*YOUR OBJECTIVE:* Reproduce the records below exactly, but only between the lines holding "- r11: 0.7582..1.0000" and "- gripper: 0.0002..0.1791", inclusive.
------------------------
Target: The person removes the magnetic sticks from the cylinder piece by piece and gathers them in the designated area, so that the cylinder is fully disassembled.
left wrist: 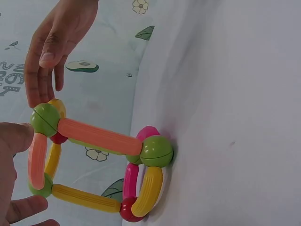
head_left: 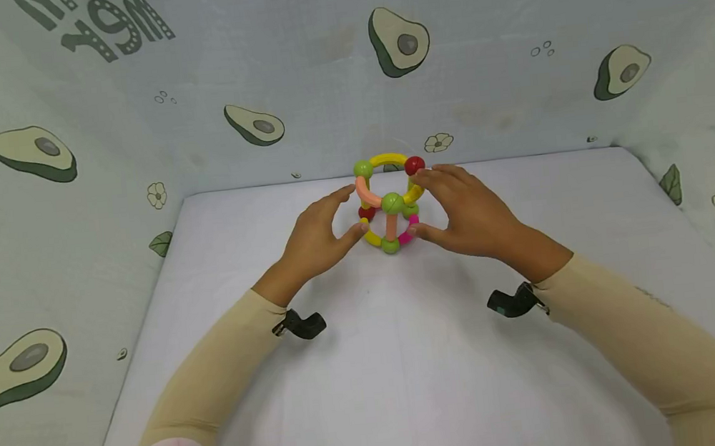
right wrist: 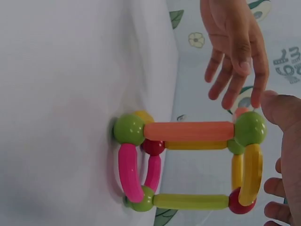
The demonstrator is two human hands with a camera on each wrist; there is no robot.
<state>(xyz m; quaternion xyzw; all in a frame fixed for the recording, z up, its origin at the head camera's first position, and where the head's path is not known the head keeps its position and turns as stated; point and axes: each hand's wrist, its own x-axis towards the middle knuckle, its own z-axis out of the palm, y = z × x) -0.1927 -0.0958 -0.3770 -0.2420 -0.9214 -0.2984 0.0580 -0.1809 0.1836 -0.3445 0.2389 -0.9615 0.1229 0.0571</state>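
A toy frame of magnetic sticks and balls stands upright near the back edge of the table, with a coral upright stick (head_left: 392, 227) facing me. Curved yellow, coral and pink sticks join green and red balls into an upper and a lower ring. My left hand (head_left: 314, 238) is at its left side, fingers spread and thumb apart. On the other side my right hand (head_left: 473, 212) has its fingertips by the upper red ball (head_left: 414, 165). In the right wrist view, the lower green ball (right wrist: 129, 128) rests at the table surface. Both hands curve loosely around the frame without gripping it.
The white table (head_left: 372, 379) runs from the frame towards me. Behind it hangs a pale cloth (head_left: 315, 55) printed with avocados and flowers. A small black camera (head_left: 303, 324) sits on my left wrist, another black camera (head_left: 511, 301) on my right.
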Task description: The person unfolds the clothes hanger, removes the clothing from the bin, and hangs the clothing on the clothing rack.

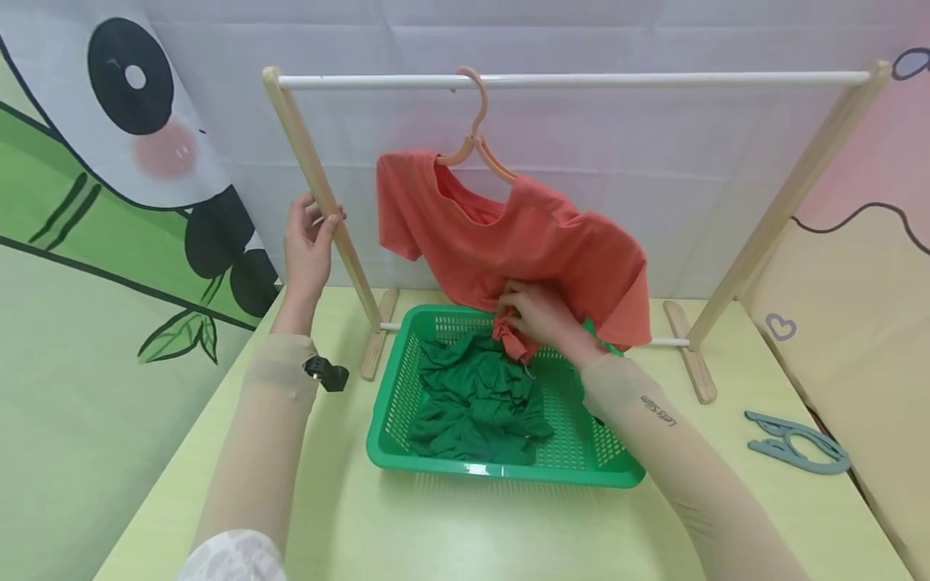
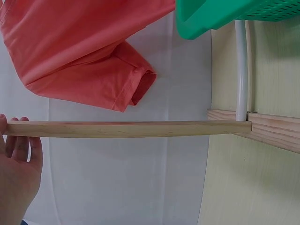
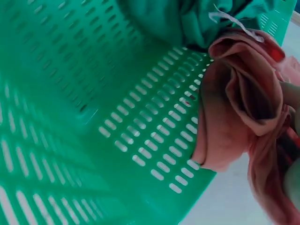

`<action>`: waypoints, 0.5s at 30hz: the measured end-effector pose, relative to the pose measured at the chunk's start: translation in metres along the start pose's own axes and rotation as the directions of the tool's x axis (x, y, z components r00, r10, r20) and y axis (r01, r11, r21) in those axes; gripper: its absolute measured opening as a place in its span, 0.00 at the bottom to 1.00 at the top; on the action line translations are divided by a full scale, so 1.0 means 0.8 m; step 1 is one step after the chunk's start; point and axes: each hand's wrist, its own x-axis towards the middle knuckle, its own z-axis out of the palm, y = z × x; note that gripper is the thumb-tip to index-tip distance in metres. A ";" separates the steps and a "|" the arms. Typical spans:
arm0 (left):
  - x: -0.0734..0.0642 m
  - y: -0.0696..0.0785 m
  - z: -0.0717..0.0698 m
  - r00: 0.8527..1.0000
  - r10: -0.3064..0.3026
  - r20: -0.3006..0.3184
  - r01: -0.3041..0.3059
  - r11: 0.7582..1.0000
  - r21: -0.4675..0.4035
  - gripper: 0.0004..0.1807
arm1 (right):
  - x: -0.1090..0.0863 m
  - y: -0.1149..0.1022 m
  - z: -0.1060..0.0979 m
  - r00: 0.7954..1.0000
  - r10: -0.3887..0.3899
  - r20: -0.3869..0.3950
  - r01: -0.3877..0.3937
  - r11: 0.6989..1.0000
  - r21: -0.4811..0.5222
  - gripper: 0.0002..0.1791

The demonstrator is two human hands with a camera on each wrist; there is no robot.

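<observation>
- Red shirt (image 1: 501,230): located at 12 o'clock, clock positions being read from the basket's centre in the head view; hung on a rack, sloping down toward 3 o'clock, lower edge bunched over the basket's far rim.
- Pale yellow table (image 1: 472,541): nearest surface, supporting basket and rack.
- Blue-grey hanger (image 1: 799,445): flat on the table at 3 o'clock, well apart from the basket.
- Green basket (image 1: 508,473): perforated walls, upright on the table.
- Green garment (image 1: 475,407): crumpled inside the basket, mostly toward 9 o'clock. A white cord (image 3: 234,21) shows beside it in the right wrist view.
- Right hand (image 1: 536,313): at 12 o'clock; fingers curled and clamped on gathered cloth of the shirt's lower edge.
- Left hand (image 1: 307,246): at 10 o'clock; thumb and fingers clamped on the rack's left post (image 1: 353,266).
- Rack (image 1: 676,79): wooden posts, white top bar, standing behind the basket.
- Orange hanger (image 1: 479,101): at 12 o'clock, hooked over the top bar; arms visible at the shirt's neck opening.
- White backdrop (image 1: 581,32): farthest, behind the rack.
</observation>
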 end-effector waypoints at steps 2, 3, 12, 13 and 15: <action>0.002 -0.005 0.000 1.000 -0.004 -0.001 0.004 1.000 0.006 0.16 | 0.002 0.001 -0.001 0.999 0.023 -0.022 -0.023 1.000 0.011 0.04; 0.003 -0.007 0.001 1.000 -0.002 -0.002 0.002 1.000 0.009 0.16 | 0.003 0.001 -0.001 0.999 0.033 -0.032 -0.032 0.999 0.020 0.04; 0.012 -0.024 0.001 1.000 0.011 -0.015 -0.010 1.000 0.018 0.16 | 0.007 0.009 -0.012 0.984 0.129 -0.121 -0.110 0.982 0.155 0.03; 0.012 -0.024 0.001 1.000 0.010 -0.014 -0.009 1.000 0.023 0.17 | 0.007 0.010 -0.013 0.980 0.151 -0.127 -0.129 0.977 0.169 0.03; 0.012 -0.025 0.001 1.000 0.010 -0.012 -0.009 0.999 0.030 0.17 | 0.009 0.014 -0.015 0.967 0.204 -0.152 -0.172 0.965 0.200 0.02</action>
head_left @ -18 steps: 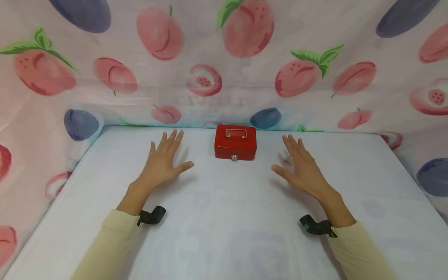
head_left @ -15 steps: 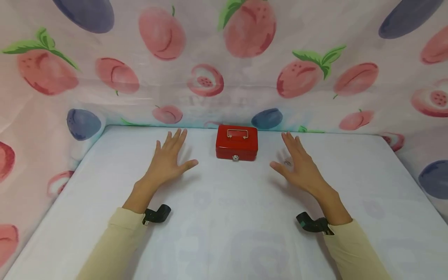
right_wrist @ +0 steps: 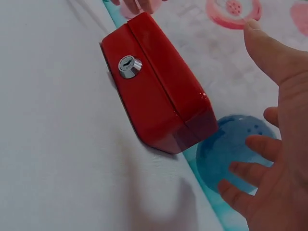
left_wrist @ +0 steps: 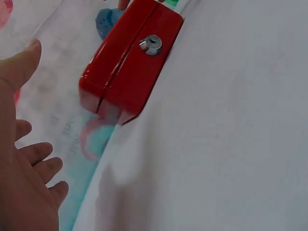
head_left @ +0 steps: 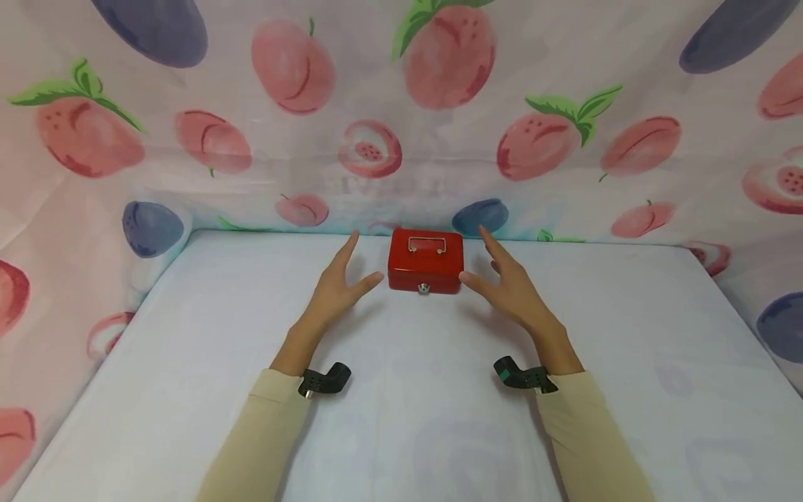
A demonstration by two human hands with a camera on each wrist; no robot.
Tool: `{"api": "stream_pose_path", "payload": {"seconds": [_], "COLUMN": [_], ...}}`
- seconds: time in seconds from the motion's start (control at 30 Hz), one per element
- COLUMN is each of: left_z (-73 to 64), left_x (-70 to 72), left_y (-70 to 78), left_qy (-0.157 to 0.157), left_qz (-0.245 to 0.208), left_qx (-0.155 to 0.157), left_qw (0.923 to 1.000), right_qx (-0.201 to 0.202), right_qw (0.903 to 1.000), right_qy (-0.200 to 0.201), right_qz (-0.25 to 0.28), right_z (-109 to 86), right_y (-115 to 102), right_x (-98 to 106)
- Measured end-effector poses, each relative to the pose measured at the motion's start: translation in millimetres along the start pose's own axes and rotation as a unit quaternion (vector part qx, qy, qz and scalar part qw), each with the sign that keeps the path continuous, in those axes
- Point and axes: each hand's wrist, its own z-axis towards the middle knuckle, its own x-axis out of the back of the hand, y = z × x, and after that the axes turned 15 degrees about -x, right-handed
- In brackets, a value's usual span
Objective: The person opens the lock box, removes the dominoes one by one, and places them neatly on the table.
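Observation:
A red metal cash box (head_left: 426,261) with a wire handle on its lid and a silver key lock (right_wrist: 129,66) on its front sits near the back edge of the table. Its lid is closed. My left hand (head_left: 334,289) is just left of the box, thumb and fingers spread, holding nothing. On the other side my right hand (head_left: 511,289) has its fingers extended too, with the thumb tip overlapping the box's right front corner in the head view. Each wrist view shows a gap between that hand and the box.
The box stands on a white-covered table (head_left: 401,390). Behind it and at the sides hangs a pale curtain (head_left: 439,153) printed with peaches and plums. A black wrist camera (head_left: 326,378) is strapped on the left wrist, another (head_left: 523,374) on the right.
Both hands have moved inward toward the box, the left one rightward and the right one leftward. The box stays in its place on the table.

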Motion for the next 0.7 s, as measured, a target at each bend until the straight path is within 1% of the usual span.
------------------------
*SOLUTION FOR THIS PROBLEM:*
  - r11: 0.7582..1.0000
  - r21: -0.4675..0.4035
  - gripper: 0.0004..0.1807
arm1 (right):
  - x: -0.1090..0.0863 m
  - y: -0.1149..0.1022 m
  - z: -0.1060..0.0979 m
  - r00: 0.7954..1.0000
  - r10: -0.3887..0.3899
  - r20: -0.3869..0.3950
  - r01: -0.3877..0.3937
  - r11: 0.6989..1.0000
  - r21: -0.4811..0.5222
  - gripper: 0.0002..0.1791

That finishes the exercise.